** Provided material follows **

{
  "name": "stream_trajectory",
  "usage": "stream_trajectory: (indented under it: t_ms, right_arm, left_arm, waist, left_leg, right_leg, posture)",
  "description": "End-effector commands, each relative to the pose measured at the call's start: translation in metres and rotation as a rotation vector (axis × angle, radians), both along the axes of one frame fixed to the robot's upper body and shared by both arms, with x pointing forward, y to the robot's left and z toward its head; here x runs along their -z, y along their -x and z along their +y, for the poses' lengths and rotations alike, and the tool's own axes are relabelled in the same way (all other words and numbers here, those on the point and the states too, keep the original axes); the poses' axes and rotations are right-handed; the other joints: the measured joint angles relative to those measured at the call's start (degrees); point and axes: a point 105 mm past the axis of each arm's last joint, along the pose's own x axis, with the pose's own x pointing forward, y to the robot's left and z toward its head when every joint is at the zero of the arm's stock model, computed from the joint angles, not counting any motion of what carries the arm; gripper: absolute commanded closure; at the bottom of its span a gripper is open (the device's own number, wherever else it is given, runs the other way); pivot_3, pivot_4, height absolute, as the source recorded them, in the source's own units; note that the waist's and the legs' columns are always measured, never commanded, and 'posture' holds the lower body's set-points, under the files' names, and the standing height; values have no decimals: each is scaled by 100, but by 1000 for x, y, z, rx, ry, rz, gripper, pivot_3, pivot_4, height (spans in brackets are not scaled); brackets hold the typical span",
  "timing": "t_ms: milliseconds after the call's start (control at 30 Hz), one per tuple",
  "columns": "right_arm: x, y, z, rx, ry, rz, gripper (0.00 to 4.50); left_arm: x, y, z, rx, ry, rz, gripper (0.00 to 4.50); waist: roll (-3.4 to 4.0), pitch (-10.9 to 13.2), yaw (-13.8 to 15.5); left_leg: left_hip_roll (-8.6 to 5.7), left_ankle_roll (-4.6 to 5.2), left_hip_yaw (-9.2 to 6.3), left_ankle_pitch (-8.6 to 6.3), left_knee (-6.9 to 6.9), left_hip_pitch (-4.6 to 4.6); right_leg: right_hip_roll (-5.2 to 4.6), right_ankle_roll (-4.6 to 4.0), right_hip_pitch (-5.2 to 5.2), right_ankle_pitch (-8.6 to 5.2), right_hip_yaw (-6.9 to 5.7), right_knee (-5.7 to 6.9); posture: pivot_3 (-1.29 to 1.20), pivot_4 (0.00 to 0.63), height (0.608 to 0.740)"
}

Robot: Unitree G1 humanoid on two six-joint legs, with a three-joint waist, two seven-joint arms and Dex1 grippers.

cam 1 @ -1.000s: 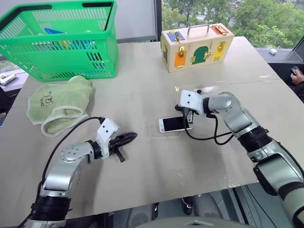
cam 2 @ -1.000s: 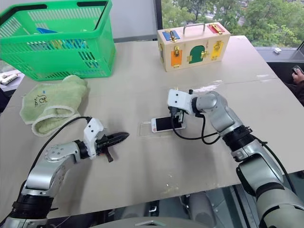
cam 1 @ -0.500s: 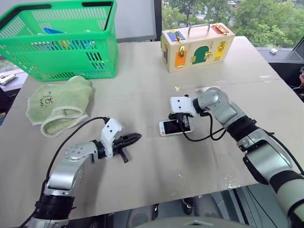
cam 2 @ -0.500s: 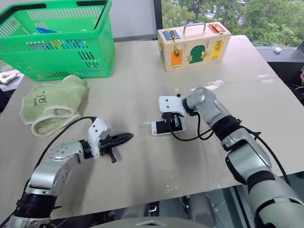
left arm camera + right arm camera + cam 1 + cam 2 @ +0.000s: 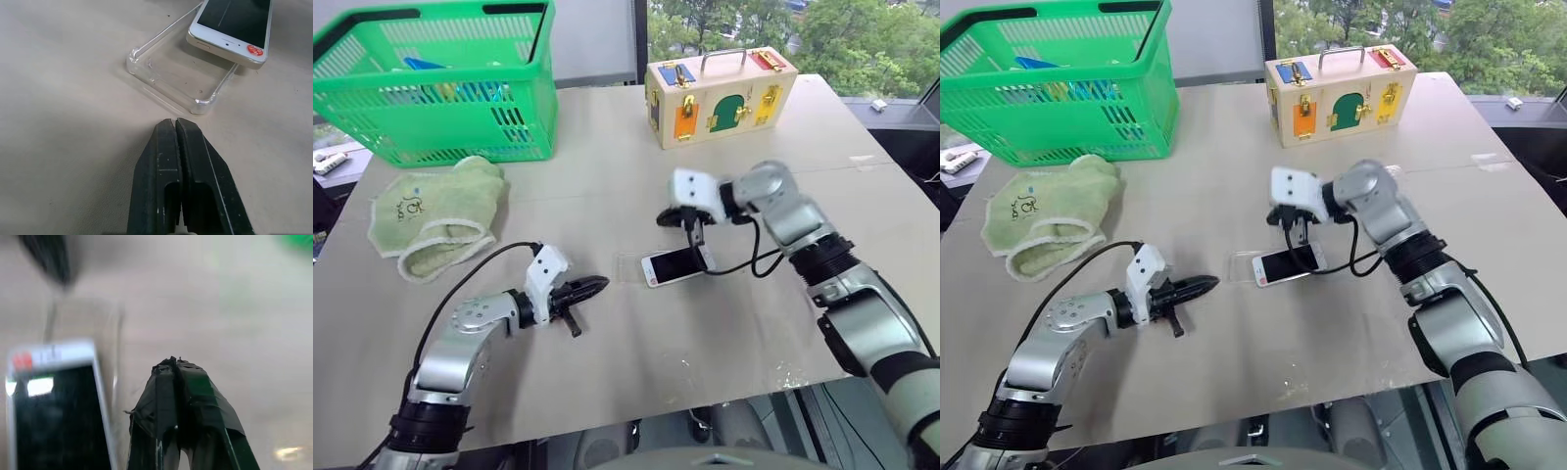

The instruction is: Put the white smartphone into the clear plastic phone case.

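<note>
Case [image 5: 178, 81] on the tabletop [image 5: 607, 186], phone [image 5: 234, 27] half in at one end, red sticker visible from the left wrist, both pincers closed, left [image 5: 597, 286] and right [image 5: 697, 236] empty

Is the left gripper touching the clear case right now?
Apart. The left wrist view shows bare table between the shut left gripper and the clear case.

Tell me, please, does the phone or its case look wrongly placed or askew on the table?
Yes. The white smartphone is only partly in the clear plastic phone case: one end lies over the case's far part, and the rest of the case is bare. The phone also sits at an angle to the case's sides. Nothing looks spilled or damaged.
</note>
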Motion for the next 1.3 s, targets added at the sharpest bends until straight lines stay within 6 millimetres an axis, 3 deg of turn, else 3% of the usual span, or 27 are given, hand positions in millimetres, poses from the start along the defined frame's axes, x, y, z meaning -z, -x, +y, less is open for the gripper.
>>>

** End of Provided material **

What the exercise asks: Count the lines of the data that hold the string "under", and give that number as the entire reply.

Response for this exercise: 2